En outre, les inhibiteurs de SGLT2 ont montré un risque plus élevé d’infections génitales, mais, comme on pouvait s’y attendre, ils n’étaient pas associés à un risque accru d’arthrose ou d’appendicite par rapport aux agonistes des récepteurs GLP1. Les résultats étaient similaires lorsque la pondération Propensity Score Overlap était appliquée. Selon le Dr McCormick et ses collègues, les avantages associés à l’inhibiteur de SGLT2 dans la néphrolithiase en émulation cible-trial suggèrent que cette classe de médicaments pourrait être un complément utile aux traitements actuels de la néphrolithiase, en particulier chez les patients présentant des indications existantes (par ex. diabète sucré de type 2, insuffisance cardiaque, maladie rénale chronique), afin de lutter simultanément contre la réapparition de la néphrolithiase et les comorbidités, y compris la goutte.
Chez les patients présentant un facteur de risque supplémentaire de goutte concomitante, l’utilisation d’inhibiteurs de SGLT2 a été associée à une réduction concomitante du risque de crise de goutte, avec une tendance à une plus grande réduction absolue du risque de récidive de néphrolithiase (en particulier par rapport aux inhibiteurs de DPP4), compte tenu du taux élevé d’antécédents.
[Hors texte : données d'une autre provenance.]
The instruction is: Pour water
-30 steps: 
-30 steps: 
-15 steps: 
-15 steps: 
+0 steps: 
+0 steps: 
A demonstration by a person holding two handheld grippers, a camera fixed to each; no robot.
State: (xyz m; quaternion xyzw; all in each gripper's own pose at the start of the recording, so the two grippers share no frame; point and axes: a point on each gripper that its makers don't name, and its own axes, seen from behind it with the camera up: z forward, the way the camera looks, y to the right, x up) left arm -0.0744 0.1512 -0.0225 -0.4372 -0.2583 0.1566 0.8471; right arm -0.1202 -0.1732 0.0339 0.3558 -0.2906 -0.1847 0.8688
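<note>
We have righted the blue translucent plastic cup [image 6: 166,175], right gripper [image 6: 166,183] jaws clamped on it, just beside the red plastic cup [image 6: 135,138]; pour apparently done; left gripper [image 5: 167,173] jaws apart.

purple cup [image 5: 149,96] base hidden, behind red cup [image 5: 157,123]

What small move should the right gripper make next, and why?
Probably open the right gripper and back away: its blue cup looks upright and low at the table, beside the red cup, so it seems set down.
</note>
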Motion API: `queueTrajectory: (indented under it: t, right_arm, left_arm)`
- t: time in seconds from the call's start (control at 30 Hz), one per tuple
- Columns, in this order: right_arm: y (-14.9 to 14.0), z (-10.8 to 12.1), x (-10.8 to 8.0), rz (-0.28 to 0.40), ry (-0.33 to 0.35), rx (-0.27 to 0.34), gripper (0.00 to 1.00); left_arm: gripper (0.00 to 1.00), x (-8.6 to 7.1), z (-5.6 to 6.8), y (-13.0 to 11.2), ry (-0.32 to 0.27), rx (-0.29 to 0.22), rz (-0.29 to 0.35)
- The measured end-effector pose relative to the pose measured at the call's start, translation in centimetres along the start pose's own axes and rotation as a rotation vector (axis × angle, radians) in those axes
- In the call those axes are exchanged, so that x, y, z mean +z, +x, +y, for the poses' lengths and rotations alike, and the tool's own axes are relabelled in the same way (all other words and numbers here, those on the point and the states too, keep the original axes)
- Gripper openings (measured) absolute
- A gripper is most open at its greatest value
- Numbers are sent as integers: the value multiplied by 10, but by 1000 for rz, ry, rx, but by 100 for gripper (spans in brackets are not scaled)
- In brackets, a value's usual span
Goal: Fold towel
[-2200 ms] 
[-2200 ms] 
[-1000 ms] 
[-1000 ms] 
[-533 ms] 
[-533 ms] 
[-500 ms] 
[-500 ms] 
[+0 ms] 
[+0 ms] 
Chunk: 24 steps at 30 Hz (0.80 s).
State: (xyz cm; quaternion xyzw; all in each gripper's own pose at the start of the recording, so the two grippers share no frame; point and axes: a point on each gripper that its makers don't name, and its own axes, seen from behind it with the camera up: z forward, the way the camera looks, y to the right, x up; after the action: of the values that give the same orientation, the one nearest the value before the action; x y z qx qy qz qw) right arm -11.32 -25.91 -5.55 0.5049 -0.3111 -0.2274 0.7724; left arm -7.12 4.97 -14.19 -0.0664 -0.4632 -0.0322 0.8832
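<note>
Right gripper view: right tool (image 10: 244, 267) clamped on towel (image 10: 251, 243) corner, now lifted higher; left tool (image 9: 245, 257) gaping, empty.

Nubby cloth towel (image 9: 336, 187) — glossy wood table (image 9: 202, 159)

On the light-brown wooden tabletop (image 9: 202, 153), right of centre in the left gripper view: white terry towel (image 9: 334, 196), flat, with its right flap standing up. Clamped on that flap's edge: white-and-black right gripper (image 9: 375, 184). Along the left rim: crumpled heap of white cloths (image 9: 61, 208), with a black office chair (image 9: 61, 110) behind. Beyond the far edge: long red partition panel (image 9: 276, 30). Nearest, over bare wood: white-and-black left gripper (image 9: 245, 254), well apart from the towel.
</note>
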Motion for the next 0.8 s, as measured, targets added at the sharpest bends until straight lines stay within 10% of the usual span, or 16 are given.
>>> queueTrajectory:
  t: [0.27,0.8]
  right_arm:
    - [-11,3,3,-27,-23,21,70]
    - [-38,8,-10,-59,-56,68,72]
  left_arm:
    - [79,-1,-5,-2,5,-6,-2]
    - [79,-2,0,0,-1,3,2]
Les auteurs soulignent que ces données suggèrent que les inhibiteurs de SGLT2 pourraient être des médicaments utiles dans ce contexte clinique de multimorbidité goutteuse, en plus de leurs bénéfices cardiovasculaires et rénaux avérés.
Leur émulation cible-trial a montré que la prise d’un inhibiteur de SGLT2 était associée à une réduction de la récurrence de la néphrolithiase par rapport à un inhibiteur de GLP1-RA ou de DPP4. Une réduction similaire du taux a également été observée chez les patients présentant une goutte concomitante, avec une réduction concomitante de la récurrence de la goutte (c’est-à-dire deux avantages supplémentaires par rapport au traitement établi du diabète).
Messages Take-Home
- La néphrolithiase et la goutte sont des maladies fréquentes et récurrentes dont la charge globale de morbidité est en augmentation et qui sont souvent associées au diabète sucré de type 2.
- Les inhibiteurs de SGLT2, qui ont été approuvés pour la première fois pour le traitement de l’hyperglycémie dans le diabète de type 2, ont montré de nombreux avantages pour le cardiométabolisme et la fonction rénale.
- L’utilisation d’inhibiteurs de SGLT2 a été associée à une moindre récurrence de la néphrolithiase que l’utilisation d’un GLP1-RA, avec un NNT de 5 chez les patients présentant une néphrolithiase récemment active.
- La récurrence de la goutte a également été réduite chez les utilisateurs de SGLT2i qui souffraient également de goutte (c’est-à-dire un double bénéfice supplémentaire au-delà du diabète).
- Pour les patients ayant déjà une indication, un inhibiteur de SGLT2 peut être un complément utile aux traitements actuels de la néphrolithiase, afin de traiter simultanément la néphrolithiase récurrente et les comorbidités, y compris la goutte.
Littérature :
- McCormick N, et al : Efficacité comparative des inhibiteurs du cotransporteur 2 du sodium-glucose pour la néphrolithiase récurrente chez les patients présentant une néphrolithiase ou des gouttes préexistantes : études d’émulation d’essais ciblés. BMJ 2024 ; 387 : e080035 ; doi : 10.1136/bmj-2024-080035.